Guy Harvey: Data Governance at Sanctuary has been extremely successful in identifying and qualifying the main data quality issues and providing focus on resolutions. 

Starting with a PoC enabled us to demonstrate the concept of defining data quality needs and solving root causes was a worthwhile and financially rewarding exercise. All areas of the Group are now heavily involved in Data Governance and defining/monitoring data quality. 

Dylan Jones: What kind of tangible benefits is the organisation witnessing as a result of these new improvements?

Guy Harvey: It’s always hard to be able to attribute a direct cost saving or benefit to increased data quality as there are always other factors and forces involved that also want a share of the cake, but what is clear are the risks that have been mitigated through a better understanding of the data and its purpose. Examples within the HR environment, Right to work in the UK criteria & RTI submissions have all benefited from increased data quality and continual monitoring processes. 

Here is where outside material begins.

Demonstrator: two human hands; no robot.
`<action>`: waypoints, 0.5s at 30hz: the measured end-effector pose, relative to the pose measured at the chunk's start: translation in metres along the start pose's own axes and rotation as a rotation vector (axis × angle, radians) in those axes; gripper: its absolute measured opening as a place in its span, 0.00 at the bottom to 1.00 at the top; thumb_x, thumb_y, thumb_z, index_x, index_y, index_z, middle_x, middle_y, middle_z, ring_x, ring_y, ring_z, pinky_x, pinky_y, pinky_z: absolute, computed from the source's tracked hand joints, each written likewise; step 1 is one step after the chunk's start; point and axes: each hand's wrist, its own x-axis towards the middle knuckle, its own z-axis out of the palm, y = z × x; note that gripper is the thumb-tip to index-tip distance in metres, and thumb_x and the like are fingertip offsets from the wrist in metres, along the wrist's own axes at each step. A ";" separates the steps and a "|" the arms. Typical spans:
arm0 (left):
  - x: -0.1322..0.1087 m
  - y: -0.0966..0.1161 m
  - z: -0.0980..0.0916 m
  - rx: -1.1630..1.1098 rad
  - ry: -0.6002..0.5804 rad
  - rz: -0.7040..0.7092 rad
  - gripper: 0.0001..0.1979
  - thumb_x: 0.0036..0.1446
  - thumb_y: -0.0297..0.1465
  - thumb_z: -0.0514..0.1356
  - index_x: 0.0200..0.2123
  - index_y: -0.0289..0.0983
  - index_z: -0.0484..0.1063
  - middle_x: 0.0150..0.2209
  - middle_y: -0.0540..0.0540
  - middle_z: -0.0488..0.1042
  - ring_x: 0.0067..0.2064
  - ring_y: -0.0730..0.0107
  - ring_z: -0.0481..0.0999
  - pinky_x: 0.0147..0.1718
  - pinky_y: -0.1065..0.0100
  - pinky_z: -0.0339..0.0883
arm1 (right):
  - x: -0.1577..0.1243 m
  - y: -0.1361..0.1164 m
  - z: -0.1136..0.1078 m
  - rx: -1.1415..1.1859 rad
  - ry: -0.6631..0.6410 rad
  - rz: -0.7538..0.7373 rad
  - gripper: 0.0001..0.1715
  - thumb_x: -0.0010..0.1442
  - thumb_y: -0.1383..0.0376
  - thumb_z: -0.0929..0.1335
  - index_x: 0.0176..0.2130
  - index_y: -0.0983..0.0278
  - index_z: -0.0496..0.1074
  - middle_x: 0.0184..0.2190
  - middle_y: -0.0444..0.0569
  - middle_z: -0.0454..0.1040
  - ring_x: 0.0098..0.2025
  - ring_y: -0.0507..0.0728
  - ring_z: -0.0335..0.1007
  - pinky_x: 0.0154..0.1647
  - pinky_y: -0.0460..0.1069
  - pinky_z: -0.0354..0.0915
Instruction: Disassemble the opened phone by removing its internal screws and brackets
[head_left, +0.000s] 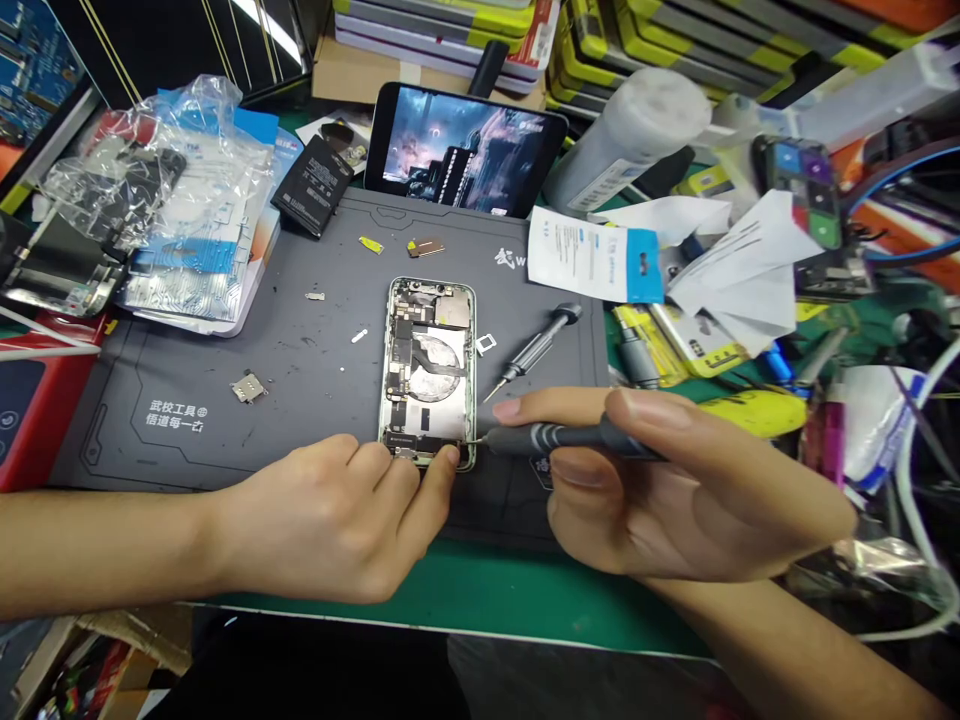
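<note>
An opened phone (450,395) lies on a dark grey work mat (315,400), its inner parts exposed. My left hand (330,520) is closed at the phone's lower edge, a fingertip pressing on its lower right corner; the other fingertips are hidden. In my right hand (705,480) is a dark screwdriver (521,440), held nearly level between thumb and fingers. Its tip reaches the phone's right side near the bottom, beside my left fingertip. A second screwdriver (534,350) lies on the mat to the right, near a small SIM tray (487,344).
Small metal parts, one a square bracket (250,387), lie left of the phone. A black battery (312,186) sits behind them. A tablet (465,150) playing video leans at the back beside a white bottle (637,135). Plastic-wrapped packets (187,220) and a paper packet (577,255) flank the mat.
</note>
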 end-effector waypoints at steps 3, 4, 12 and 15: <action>0.001 0.000 0.000 -0.004 -0.002 0.001 0.19 0.70 0.29 0.63 0.57 0.19 0.77 0.26 0.50 0.75 0.24 0.71 0.70 0.18 0.65 0.57 | 0.005 -0.004 0.005 -0.107 0.002 -0.096 0.38 0.74 0.68 0.66 0.75 0.42 0.58 0.43 0.46 0.88 0.41 0.65 0.89 0.26 0.59 0.83; 0.001 0.000 0.000 -0.009 -0.004 0.004 0.19 0.70 0.29 0.63 0.57 0.19 0.77 0.27 0.50 0.75 0.24 0.71 0.70 0.18 0.65 0.58 | 0.006 -0.004 0.005 -0.113 -0.002 -0.095 0.38 0.75 0.68 0.65 0.75 0.42 0.58 0.43 0.46 0.88 0.40 0.65 0.89 0.26 0.59 0.83; 0.001 -0.001 -0.001 -0.031 -0.008 0.009 0.20 0.69 0.28 0.65 0.57 0.17 0.76 0.27 0.50 0.75 0.23 0.70 0.71 0.17 0.63 0.59 | 0.004 -0.004 0.005 -0.076 0.027 -0.065 0.38 0.75 0.68 0.66 0.75 0.41 0.59 0.43 0.45 0.87 0.42 0.64 0.89 0.30 0.58 0.84; 0.001 -0.001 -0.001 -0.035 -0.010 0.009 0.20 0.69 0.28 0.64 0.57 0.17 0.76 0.27 0.50 0.75 0.23 0.70 0.71 0.16 0.64 0.59 | 0.004 -0.006 0.006 -0.073 0.035 -0.056 0.37 0.75 0.68 0.65 0.75 0.41 0.60 0.43 0.45 0.87 0.42 0.63 0.89 0.31 0.57 0.84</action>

Starting with a PoC enabled us to demonstrate the concept of defining data quality needs and solving root causes was a worthwhile and financially rewarding exercise

— Guy Harvey



Dylan Jones: What final lessons from your experience can you share with anyone about to embark on a similar data governance or data quality journey?

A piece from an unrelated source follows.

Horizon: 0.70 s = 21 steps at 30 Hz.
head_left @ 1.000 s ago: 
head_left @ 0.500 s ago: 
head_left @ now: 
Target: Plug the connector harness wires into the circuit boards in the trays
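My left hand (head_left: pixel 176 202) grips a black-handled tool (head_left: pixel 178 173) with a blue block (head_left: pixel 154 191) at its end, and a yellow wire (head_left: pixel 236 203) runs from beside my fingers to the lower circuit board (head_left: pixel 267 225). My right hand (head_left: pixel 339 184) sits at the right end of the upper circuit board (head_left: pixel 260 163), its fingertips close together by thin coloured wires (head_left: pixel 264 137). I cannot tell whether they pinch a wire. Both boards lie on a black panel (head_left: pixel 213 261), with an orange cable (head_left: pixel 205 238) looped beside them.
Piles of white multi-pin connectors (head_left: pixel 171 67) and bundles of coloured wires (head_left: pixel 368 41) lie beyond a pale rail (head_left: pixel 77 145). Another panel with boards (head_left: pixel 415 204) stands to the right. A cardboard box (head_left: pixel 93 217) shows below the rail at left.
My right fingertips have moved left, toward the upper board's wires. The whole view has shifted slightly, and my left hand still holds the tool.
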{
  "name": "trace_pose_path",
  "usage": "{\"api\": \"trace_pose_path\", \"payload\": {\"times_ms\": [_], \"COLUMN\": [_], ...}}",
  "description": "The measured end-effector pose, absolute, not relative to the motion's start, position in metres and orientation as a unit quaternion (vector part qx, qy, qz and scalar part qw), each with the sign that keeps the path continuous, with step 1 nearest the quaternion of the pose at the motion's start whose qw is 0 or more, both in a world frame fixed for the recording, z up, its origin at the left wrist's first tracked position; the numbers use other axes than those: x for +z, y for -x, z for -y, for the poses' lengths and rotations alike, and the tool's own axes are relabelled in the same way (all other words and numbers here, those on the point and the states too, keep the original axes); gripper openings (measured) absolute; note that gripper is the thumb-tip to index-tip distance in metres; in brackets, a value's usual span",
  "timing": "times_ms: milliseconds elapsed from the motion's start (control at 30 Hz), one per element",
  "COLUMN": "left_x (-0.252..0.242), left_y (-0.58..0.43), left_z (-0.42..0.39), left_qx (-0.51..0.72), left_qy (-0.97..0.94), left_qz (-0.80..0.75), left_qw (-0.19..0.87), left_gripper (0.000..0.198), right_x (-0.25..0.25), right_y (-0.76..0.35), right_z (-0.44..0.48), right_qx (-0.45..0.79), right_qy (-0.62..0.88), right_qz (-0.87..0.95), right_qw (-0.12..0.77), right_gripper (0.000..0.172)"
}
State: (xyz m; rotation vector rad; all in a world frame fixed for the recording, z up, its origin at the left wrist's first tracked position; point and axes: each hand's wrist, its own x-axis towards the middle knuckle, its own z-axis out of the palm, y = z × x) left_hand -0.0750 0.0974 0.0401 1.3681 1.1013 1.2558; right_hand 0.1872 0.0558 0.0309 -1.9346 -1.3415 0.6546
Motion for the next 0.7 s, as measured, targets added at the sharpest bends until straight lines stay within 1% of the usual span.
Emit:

Guy Harvey: A big lesson learnt was getting the right people on board in the first place. I was fortunate to find three very talented and experienced data quality analysts and this enabled me to hit the ground running with experience resources. I don’t think we would have been so successful if we had tried to skill up existing resources. 

Being clear about what is in scope. Data management is a large area and brings all sorts out of the woodwork when somebody’s name is in the frame. A strong sense of direction and strict control over scope enables you to stay focused and deliver what you set out to do. 

Don’t give up. The doubters are out there and may try underhand tricks and diversions, especially where hidden data factories are concerned. Be true to your beliefs and push hard, but also know when its a lost cause and you need to let go!

About Guy Harvey

After spending over 18 years designing and managing Business Intelligence and Data Warehouse environments, I saw the light (thanks John Ladley) and realised that most data quality problems being solved within Data Warehouses are caused earlier on in the process of data management. If I was to make an impact on improving information quality, I realised I needed to work closer with business managers and subject matter experts to influence and improve their data management processes and practices.